When Peter asked Jesus, “Lord, how often shall my brother sin against me, and I shall forgive him,” I believe Peter was defining forgiveness through the Jewish teaching about legal restitution. Jesus was teaching about a different understanding of forgiveness as he told Peter, “Not seven times, but I tell you, seventy-seven times.” Jesus’ understanding of forgiveness was not defined by the restitution of the law. Jesus’ forgiveness was defined by the redemption of relationships.
In 1944, during the Nazi occupation of Holland, the Ten Boom family, including an elderly watchmaker, becomes actively involved in the Dutch Underground, hiding Jewish people in a secret room of their home. However, their secret is eventually discovered, leading to the arrest and death of the watchmaker and the tragic demise of his daughter Betsie in a Nazi concentration camp. Corrie Ten Boom, the youngest daughter, survives the horrors of Ravensbruck, a brutal death camp, with the sustaining power of her faith in God.

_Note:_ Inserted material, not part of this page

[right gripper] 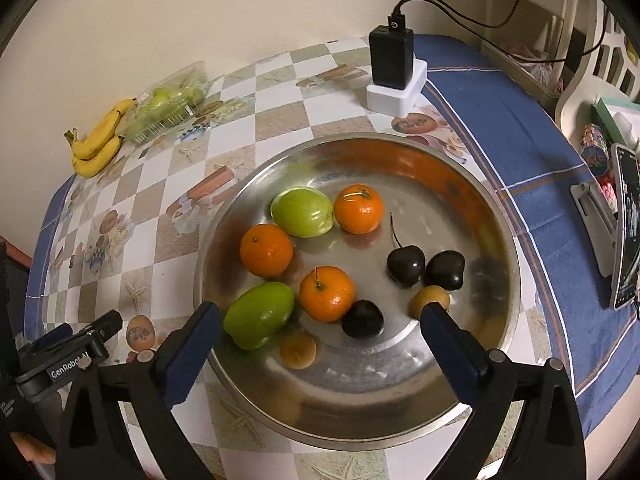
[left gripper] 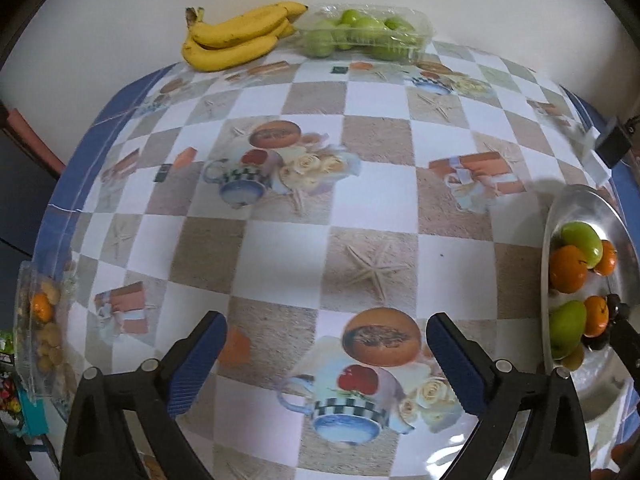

Two years after the war, Corrie spoke at a church in Munich, Germany, where she encountered a former Nazi SS officer. This man, who had been a guard at Ravensbruck approaches her, expressing remorse and seeking forgiveness as a Christian. Corrie was faced with a faith defining moment as she decided how she should respond to this man who had caused so much pain and suffering for her family and for her. Realizing the necessity for forgiveness, Corrie prayed for strength to offer forgiveness. As the man offered his hand, Corrie experienced a transformative moment made possible through the power of forgiveness. Corrie said it was like a current passing from her to him accompanied by an overwhelming love for this stranger. It is in this realization that Corrie understood forgiveness is a two-way street in which relationships are redeemed by the power of forgiveness.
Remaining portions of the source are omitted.